The combat engine may call for Continuation Checks when a combatant reaches important pressure points such as half capacity or system shock. If a combatant falters, the duel can end before reaching 0 Vitality.

Example: Clash

Mira has Tempo and initiates a Melee Exchange against Orin.

  • Mira: AGI 3, Melee SL 3, arming sword Weapon Damage 2, Damage Vital Cap 3.
  • Orin: AGI 3, Melee SL 3, leather armour Soak 1, mace Weapon Damage 2, Damage Vital Cap 3.

Step 1: Mira Presses

Mira spends 1 AD for the arming sword's base exchange cost and Boosts with 2 extra AD.

Mira's Exchange Dice = 1 + 2 = 3 AD

Step 2: Orin Clashes

Orin is aware, in reach, and has Ready AD. He chooses Clash, spends 1 AD for his mace's base exchange cost, and Boosts with 1 extra AD.

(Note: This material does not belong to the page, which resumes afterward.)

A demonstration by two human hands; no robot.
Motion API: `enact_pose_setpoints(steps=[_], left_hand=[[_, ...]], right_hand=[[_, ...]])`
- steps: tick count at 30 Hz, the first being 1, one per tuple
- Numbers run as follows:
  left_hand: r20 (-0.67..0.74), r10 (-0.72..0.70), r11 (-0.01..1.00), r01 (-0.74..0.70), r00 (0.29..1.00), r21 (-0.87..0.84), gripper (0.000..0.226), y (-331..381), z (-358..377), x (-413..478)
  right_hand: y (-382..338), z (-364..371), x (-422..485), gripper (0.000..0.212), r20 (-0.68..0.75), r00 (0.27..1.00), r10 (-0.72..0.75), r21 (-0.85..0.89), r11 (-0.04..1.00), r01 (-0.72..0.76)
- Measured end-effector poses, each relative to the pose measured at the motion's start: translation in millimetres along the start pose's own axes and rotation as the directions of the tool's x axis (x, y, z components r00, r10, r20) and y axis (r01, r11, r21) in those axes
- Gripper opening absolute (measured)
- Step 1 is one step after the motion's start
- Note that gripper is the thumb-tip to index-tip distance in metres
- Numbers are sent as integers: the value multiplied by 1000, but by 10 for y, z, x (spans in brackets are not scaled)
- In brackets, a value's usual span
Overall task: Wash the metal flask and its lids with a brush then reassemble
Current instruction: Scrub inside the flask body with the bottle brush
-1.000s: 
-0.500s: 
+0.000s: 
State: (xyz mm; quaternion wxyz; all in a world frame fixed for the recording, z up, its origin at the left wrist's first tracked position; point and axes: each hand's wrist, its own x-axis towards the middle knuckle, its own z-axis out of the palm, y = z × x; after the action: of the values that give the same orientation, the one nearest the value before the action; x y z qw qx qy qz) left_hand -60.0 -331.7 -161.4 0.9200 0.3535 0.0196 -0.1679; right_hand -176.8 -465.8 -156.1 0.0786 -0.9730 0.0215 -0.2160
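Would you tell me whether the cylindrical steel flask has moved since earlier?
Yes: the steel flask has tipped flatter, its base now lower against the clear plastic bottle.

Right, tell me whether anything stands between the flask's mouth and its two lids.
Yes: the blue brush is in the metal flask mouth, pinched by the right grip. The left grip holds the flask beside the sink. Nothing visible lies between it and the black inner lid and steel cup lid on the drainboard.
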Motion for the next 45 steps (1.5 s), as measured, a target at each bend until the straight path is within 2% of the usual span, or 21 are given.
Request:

Orin's Exchange Dice = 1 + 1 = 2 AD

Step 3: Roll And Compare

Mira rolls 4 dots.

Orin rolls 2 dots.

Mira wins the exchange.

Hit Margin = 4 - 2 = 2

Step 4: Damage

Mira's Strike Rating:

Weapon Damage 2 + min(AGI 3, cap 3) = 5

Orin's Protection Rating:

Leather Soak 1

Damage Score:

Hit Margin 2 + Strike Rating 5 - Protection Rating 1 = 6

Damage Score 6 converts to 2 Wounds.

Orin loses 2 Vitality and moves 2 AD into Wounded, taking Ready AD first.

Example: Full Guard

Orin expects a heavy strike and chooses Full Guard instead of Clash.

He rolls Melee and gets 3 dots. Mira rolls 4 dots.

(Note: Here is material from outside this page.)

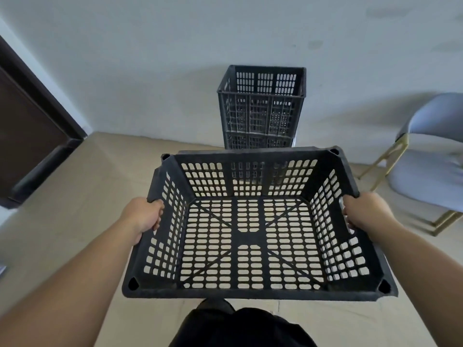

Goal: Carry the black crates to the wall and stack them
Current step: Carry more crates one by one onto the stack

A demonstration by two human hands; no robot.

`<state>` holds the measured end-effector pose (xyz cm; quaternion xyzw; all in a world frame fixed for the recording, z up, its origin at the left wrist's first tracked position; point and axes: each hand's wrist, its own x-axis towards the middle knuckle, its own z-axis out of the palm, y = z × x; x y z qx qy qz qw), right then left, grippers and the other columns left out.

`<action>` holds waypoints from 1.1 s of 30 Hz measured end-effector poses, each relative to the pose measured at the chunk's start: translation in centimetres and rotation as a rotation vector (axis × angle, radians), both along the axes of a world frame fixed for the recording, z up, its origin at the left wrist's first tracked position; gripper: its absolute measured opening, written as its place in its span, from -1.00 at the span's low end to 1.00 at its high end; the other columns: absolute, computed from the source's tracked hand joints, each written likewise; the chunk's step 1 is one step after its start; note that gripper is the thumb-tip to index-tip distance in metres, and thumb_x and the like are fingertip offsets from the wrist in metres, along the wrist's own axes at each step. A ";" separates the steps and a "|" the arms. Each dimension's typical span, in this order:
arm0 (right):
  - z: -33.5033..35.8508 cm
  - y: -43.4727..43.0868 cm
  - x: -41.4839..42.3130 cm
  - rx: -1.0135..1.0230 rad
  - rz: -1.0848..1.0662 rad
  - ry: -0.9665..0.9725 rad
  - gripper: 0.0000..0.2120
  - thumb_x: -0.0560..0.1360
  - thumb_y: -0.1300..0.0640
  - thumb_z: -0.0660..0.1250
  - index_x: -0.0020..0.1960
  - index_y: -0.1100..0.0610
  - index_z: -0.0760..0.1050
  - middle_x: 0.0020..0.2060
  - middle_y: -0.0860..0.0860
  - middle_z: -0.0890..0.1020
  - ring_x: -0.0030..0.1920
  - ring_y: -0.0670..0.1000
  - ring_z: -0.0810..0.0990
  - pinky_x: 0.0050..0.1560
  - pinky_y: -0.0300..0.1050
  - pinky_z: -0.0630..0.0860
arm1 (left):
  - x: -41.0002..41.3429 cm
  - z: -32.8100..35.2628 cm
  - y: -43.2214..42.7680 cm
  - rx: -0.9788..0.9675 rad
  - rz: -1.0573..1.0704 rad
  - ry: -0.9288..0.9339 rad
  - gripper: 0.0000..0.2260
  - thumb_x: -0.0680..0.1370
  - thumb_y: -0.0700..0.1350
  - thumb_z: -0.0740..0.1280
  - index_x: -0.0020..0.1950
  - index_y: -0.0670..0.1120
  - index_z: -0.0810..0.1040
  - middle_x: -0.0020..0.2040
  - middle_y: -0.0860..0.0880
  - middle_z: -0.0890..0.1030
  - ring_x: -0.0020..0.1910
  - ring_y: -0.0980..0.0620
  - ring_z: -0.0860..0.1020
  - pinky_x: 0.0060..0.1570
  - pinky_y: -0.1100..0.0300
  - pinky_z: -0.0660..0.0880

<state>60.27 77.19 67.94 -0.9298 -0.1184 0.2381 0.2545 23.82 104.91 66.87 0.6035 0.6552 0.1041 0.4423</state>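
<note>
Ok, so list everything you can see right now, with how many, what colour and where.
held crate: one, black, empty, carried in the centre foreground
stacked crates: at least two, exact number unclear, black, against the wall straight ahead
wall: one, white, across the background
chair: one, grey seat with gold legs, far right by the wall
door: one, dark brown, far left
floor: beige, underfoot
trousers: dark, bottom centre, below the held crate
left hand: one, grips the held crate's left rim
right hand: one, grips the held crate's right rim
</note>
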 end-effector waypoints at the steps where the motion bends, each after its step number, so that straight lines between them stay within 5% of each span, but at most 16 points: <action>1: 0.2 1.8 1.2 -0.003 -0.004 0.003 -0.69 0.58 0.09 0.22 -0.10 0.32 0.58 -0.26 0.24 0.69 -0.23 0.25 0.70 -0.13 0.14 0.67 | 1.3 0.1 1.9 -0.008 0.000 -0.008 -0.69 0.65 -0.13 0.28 -0.26 -0.20 0.56 -0.41 -0.11 0.54 -0.46 -0.06 0.46 -0.30 0.06 0.47; 8: 1.4 15.0 9.5 -0.017 -0.079 0.021 -0.69 0.60 0.14 0.23 -0.09 0.39 0.56 -0.25 0.32 0.69 -0.22 0.31 0.72 -0.08 0.30 0.69 | 11.1 0.7 17.1 -0.071 -0.064 -0.044 -0.70 0.66 -0.16 0.29 -0.25 -0.21 0.55 -0.42 -0.10 0.53 -0.47 -0.03 0.45 -0.37 0.08 0.46; 13: 3.0 21.7 14.2 -0.010 -0.162 0.031 -0.72 0.60 0.16 0.25 -0.09 0.39 0.56 -0.32 0.29 0.67 -0.34 0.25 0.69 -0.24 0.14 0.67 | 17.4 2.8 26.3 -0.110 -0.158 -0.048 -0.71 0.64 -0.14 0.30 -0.28 -0.17 0.53 -0.39 -0.11 0.53 -0.44 -0.05 0.46 -0.30 0.05 0.47; 16: 4.0 24.9 17.9 0.038 -0.170 0.071 -0.71 0.59 0.19 0.24 -0.08 0.43 0.57 -0.42 0.25 0.64 -0.40 0.22 0.64 -0.16 0.25 0.69 | 21.3 4.4 31.2 -0.099 -0.229 -0.038 -0.70 0.64 -0.15 0.29 -0.28 -0.17 0.53 -0.40 -0.11 0.54 -0.45 -0.04 0.48 -0.30 0.04 0.49; 20: 6.3 29.4 23.9 0.084 -0.155 0.108 -0.73 0.61 0.22 0.23 -0.04 0.44 0.56 -0.39 0.24 0.60 -0.41 0.16 0.57 -0.22 0.12 0.61 | 27.1 7.9 36.8 -0.030 -0.318 -0.022 -0.76 0.63 -0.21 0.28 -0.22 -0.22 0.56 -0.38 -0.14 0.57 -0.45 -0.03 0.51 -0.38 0.11 0.51; 25: 9.6 34.8 31.1 0.208 -0.123 0.110 -0.75 0.61 0.34 0.17 -0.22 0.35 0.47 -0.47 0.22 0.52 -0.53 0.11 0.46 -0.44 -0.06 0.48 | 34.1 12.4 42.1 0.035 -0.403 -0.005 -0.76 0.64 -0.25 0.24 -0.21 -0.24 0.54 -0.38 -0.15 0.55 -0.50 -0.01 0.52 -0.50 0.18 0.51; 33: 13.7 43.1 42.1 0.290 -0.111 0.046 -0.78 0.62 0.35 0.17 -0.20 0.31 0.45 -0.39 0.22 0.51 -0.58 0.05 0.42 -0.57 -0.20 0.45 | 43.9 16.3 49.5 0.083 -0.369 -0.038 -0.74 0.66 -0.19 0.24 -0.20 -0.22 0.55 -0.37 -0.14 0.57 -0.43 -0.03 0.54 -0.43 0.16 0.52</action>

Mira still wins the exchange.

Hit Margin = 4 - 3 = 1

Because Orin used Full Guard, his Protection Rating is:

Leather Soak 1 + Full Guard 1 = 2

Damage Score:

Hit Margin 1 + Strike Rating 5 - Protection Rating 2 = 4

Damage Score 4 converts to 1 Wound.

Orin reduced the damage but could not deal damage back because Full Guard is protective, not offensive.

Tactical Notes

  • Heavy attacks are strong because they commit to a decisive exchange.
  • Double Tap creates repeated pressure without going all-in on one roll.
  • Flurry can still pressure Ready AD, but proactive Melee uses prevent unlimited spam.
  • Defensive play now means choosing Full Guard often. It survives pressure well but cannot win if it never Clashes or presses Tempo.
  • Armour matters after the exchange is won. It does not stop the opponent from winning the exchange.
  • Full Guard is a simple defensive posture: it can stop the exchange, and if it fails, it adds +1 Protection.
  • Undefended targets are vulnerable because target number 0 means any positive result can land.

Combat Lab Strategy Reference

These strategy names are used in the combat lab and matrix tests. They describe spending priorities, not equipment type.

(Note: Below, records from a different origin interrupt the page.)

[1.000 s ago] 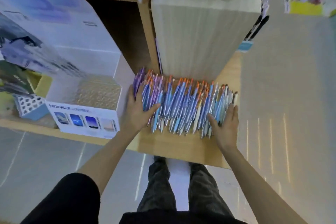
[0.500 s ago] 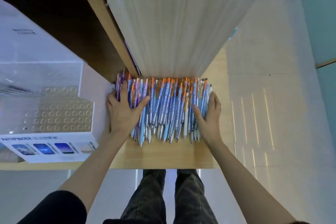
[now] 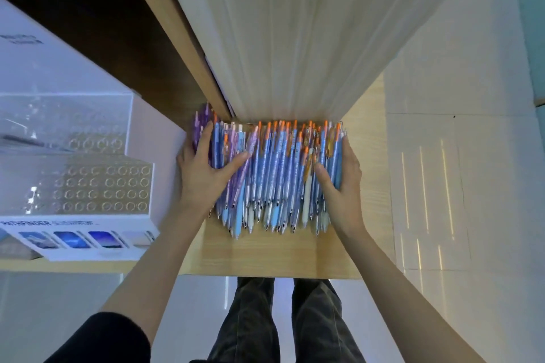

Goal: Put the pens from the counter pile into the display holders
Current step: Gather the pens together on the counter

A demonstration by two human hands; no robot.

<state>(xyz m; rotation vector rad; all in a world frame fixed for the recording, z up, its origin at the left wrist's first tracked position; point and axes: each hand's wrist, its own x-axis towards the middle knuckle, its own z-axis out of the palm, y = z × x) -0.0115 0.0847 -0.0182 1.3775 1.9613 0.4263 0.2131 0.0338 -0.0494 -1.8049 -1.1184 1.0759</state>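
Note:
A wide pile of blue and purple pens [image 3: 274,174] with orange clickers lies on the wooden counter [image 3: 265,256], tips pointing toward me. My left hand [image 3: 203,177] rests on the pile's left side, fingers spread over the purple pens and thumb across the top. At the pile's right edge my right hand [image 3: 342,188] is cupped, thumb on top of the pens. Between them the two hands squeeze the pile. The clear display holder [image 3: 97,186], with rows of round holes, stands to the left, and no pens show in its near rows.
A tall light-wood cabinet side [image 3: 295,47] rises directly behind the pens. The holder's white base [image 3: 76,239] with blue pictures reaches the counter's front edge. Pale floor [image 3: 442,186] lies to the right, and my legs [image 3: 283,318] stand below the counter.
Both hands have pushed inward, so the pile is narrower and tighter than one second ago. The view has shifted right and down, bringing the holder's holes closer at the left.

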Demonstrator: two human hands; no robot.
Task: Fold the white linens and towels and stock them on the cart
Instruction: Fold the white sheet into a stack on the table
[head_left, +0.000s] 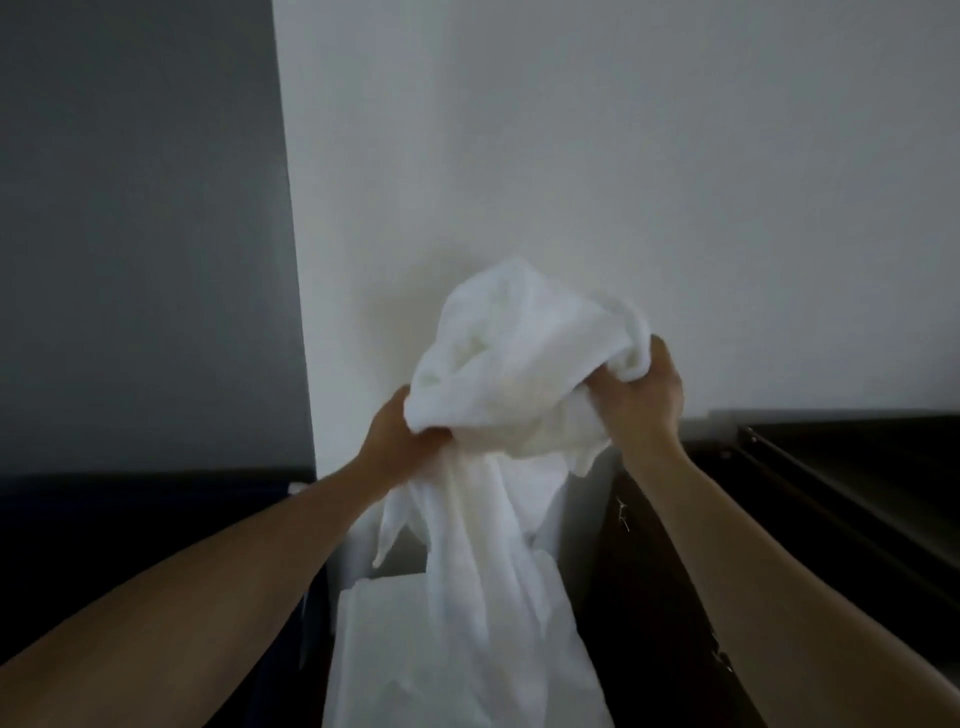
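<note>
Linen (519, 364), white and crumpled, filled the middle of the frame, raised in front of a white wall (623, 156). Your left hand (400, 436) gripped a bunched fold at the cloth's lower left, fingers curled into it. Your right hand (649, 400) clutched another gathered edge at its right side, a little higher in the frame. Between your hands the cloth rose in a loose mound. Below them a long tail of it hung toward the bottom centre, in front of more white fabric (384, 649) that lay flat there. Whether the tail touched that fabric, or was part of the same piece, could not be told. Both your forearms were bare and reached in from the lower corners. A grey wall (130, 208) took up the upper left, with a dark, nearly black mass (130, 519) beneath it at lower left. Dark furniture (857, 493) ran along the lower right, just beside the hanging cloth.
</note>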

Strategy Tempo Plan Response Plan
Balanced Prefer one moderate exchange, usually Boost 1 when able. Prefer a moderate response, usually Boost 1 when able.
Double Tap Prefer two exchanges if possible, reducing Boost if needed. Clash without planned Boost.
Flurry Initiate as many unboosted exchanges as proactive Melee uses and Ready AD allow. Clash without planned Boost.
Defensive Prefer one lighter/moderate exchange. Prefer Full Guard with maximum legal Boost whenever able.
Heavy Prefer one maximum-Boost exchange, capped by Skill Level and Ready AD. Clash without planned Boost if able.

Players are not locked into these named strategies. They are testing profiles and useful shorthand for common combat behaviours.

Summary

  • Preferred melee combat uses Melee Exchanges.
  • The combatant with Tempo initiates the exchange.
  • The responder may choose No Response, Full Guard, or Clash.
  • Full Guard can stop or reduce harm, but cannot deal damage.
  • Clash lets either combatant win and deal damage.
  • Ties land no clean hit.
  • During your activation, proactive Melee uses are limited to Melee SL + 1, minimum 1.
  • Boost is capped by Melee Skill Level.
  • Strike Rating = Weapon Damage + min(active Damage Vital, Damage Vital Cap).
  • Protection Rating = armour Soak, plus +1 if the target used Full Guard.
  • Damage Score = Hit Margin + Strike Rating - Protection Rating.
  • Wounds: 1-4 = 1, 5-6 = 2, 7-8 = 3, 9-10 = 5, 11+ = 8.
  • Wounds move Ready AD first, then Used AD only if no Ready AD remain.
  • Older combat-loop material has been archived and is not an optional rule.